● Brief
Write out, character for character, the line containing "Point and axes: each" and all lines after it up to the end of the listing.
──────── Source data
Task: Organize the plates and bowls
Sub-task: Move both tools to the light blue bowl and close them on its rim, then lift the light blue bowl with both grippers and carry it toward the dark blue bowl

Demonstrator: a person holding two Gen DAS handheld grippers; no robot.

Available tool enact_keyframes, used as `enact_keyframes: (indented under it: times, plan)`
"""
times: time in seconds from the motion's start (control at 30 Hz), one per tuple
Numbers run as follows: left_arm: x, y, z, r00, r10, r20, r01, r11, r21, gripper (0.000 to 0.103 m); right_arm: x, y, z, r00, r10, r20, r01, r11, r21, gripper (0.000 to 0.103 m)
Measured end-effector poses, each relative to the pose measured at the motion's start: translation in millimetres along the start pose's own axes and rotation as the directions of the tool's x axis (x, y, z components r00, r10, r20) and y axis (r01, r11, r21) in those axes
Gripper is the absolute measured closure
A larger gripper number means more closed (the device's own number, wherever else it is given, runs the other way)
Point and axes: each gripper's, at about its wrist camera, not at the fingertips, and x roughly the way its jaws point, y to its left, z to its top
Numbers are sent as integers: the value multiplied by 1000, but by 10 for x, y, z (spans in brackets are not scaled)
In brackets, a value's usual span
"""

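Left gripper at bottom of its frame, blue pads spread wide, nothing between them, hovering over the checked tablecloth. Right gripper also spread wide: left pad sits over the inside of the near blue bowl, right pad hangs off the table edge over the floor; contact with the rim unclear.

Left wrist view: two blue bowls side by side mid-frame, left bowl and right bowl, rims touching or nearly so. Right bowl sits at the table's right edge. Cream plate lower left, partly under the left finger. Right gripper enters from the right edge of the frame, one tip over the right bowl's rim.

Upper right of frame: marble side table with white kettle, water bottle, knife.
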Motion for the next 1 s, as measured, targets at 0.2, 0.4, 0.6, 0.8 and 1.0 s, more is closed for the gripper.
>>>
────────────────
● Written answer
Point and axes: each gripper's, at about its wrist camera, not at the fingertips, and x roughly the way its jaws point, y to its left, z to its top
Numbers are sent as integers: the value multiplied by 1000, but by 10 for x, y, z (spans in brackets are not scaled)
In brackets, a value's usual span
"""

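Left gripper at bottom of its frame, blue pads spread wide, nothing between them, hovering over the checked tablecloth. Right gripper also spread wide: left pad sits over the inside of the near blue bowl, right pad hangs off the table edge over the floor; contact with the rim unclear.

Left wrist view: two blue bowls side by side mid-frame, left bowl and right bowl, rims touching or nearly so. Right bowl sits at the table's right edge. Cream plate lower left, partly under the left finger. Right gripper enters from the right edge of the frame, one tip over the right bowl's rim.

Upper right of frame: marble side table with white kettle, water bottle, knife.
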Motion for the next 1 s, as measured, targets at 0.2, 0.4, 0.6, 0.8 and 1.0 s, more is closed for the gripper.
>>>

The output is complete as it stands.